Oddział Stefana Karaszewskiego prowadził działania militarne w rejonie Piotrkowa Trybunalskiego. Kiedy tylko doszło do pierwszych starć z armią niemiecką, 4 września, drugi batalion, do którego przynależał Stefan, otrzymał rozkaz obrony zachodniej rubieży lasu między Piotrkowem Trybunalskim a Moszczenicą. Frontu nie udało się jednak utrzymać, zaś pojawiło się niebezpieczeństwo okrążenia 85. Pułku przez wrogie wojska. Nadciągała kolumna ok. 60 czołgów. Dowódca pułku, ppłk Jan Kruk-Śmigła wydał rozkaz odwrotu.
Samotny bohater
Osoby, które po latach zdawały relacje o Stefanie Karaszewskim, przedstawiały obraz bohatera, który samotnie stawił czoło kolumnie niemieckich czołgów. Był bardzo dobrze przygotowany – okoliczny teren był już wcześniej zaminowany, zaś młody kapral dokładnie przygotował sobie stanowisko ogniowe w okopie i był bardzo dobrze uzbrojony – na Niemców czekał ciężki karabin maszynowy wz. 30, olbrzymia ilość granatów i kilka mauzerów. Lokalizacja okopu i samego stanowiska ogniowego również działała na korzyść obrony – teren przed stanowiskiem miał nieco się unosić, dzięki czemu nacierający nie mogli dostrzec, co na nich czeka. Nie spodziewali się jednego, polskiego żołnierza, który kilka miesięcy wcześniej miał stwierdzić, że nie da się wziąć do niewoli. Nie przewidzieli również, że chwilę później znajdą się na polu, gdzie rozmieszczono ponad tysiąc min.

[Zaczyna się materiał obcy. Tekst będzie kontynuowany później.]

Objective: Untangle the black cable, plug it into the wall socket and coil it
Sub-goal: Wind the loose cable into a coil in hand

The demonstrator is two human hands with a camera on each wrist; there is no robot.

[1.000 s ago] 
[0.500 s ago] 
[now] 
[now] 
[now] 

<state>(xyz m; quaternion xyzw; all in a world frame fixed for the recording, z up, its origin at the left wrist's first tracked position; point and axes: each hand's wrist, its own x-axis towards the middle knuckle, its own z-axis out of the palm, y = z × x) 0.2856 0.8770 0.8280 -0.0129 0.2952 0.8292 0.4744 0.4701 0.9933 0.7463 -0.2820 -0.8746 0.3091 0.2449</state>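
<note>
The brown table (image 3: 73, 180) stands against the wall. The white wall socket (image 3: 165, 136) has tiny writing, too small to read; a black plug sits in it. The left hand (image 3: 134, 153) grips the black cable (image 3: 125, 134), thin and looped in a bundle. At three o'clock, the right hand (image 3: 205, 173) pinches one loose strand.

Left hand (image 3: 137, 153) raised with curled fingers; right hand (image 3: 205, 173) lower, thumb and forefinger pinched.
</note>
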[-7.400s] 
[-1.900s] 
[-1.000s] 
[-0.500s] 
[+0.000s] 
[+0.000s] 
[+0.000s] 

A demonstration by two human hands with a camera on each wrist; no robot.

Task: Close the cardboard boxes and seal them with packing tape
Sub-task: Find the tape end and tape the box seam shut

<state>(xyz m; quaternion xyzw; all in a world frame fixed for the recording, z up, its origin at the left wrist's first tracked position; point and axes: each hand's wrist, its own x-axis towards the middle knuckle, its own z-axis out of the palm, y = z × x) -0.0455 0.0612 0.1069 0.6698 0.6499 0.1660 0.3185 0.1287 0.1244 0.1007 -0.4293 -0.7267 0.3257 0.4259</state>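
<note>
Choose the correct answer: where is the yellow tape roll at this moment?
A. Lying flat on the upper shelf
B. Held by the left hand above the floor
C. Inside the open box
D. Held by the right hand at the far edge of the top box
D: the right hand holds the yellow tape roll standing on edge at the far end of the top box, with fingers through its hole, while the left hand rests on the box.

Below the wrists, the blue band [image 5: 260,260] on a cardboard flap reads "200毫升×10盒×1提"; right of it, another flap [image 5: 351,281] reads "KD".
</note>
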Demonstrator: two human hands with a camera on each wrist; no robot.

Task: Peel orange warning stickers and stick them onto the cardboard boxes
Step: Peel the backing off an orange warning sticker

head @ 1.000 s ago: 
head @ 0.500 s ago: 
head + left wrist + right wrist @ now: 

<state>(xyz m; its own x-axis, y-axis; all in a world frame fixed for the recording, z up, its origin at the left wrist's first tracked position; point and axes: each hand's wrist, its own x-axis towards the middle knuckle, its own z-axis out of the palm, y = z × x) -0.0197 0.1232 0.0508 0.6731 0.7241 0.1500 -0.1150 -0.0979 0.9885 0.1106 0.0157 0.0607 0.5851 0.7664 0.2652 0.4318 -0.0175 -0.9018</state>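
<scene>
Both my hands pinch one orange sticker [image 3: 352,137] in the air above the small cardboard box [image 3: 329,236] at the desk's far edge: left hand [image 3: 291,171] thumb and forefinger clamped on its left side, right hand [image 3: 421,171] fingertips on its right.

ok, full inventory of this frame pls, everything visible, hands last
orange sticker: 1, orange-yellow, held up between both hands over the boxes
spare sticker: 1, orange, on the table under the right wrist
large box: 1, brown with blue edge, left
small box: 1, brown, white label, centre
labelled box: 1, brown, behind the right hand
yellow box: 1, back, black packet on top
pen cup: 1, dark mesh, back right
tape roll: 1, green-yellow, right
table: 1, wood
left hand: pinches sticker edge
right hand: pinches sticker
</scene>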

Kiedy tylko pierwszy czołg wjechał na minę kapral Stefan Karaszewski rozpoczął atak, jak się następnie okazało – niezwykle istotny dla 85. Pułku. Dwie godziny, w trakcie których Niemcy toczyli starcie z Karaszewskim, pozwoliły żołnierzom ppłk. Kruka-Śmigłego na bezpieczne wycofanie się. Karaszewskiego nie powstrzymały nawet ciężkie rany i potencjalne okrążenie przez wrogich żołnierzy. Nawet leżąc w okopie ciskał granaty i strzelał resztkami amunicji z mauzerów. Ostatni granat zachował dla siebie, realizując wcześniej daną obietnicę. Niemcy ponoć długo nie dowierzali w to, co się wtedy stało. Byli przekonani, że opór stawia im przynajmniej kilku - kilkunastu żołnierzy, a nie jeden człowiek.
W trakcie dwugodzinnej, heroicznej obrony Karaszewskiego miało zginąć 11 Niemców, zaś zniszczonych zostało siedem czołgów i motocykl – tyle symboli niemieckich maszyn widnieje przy upamiętniającej tablicy.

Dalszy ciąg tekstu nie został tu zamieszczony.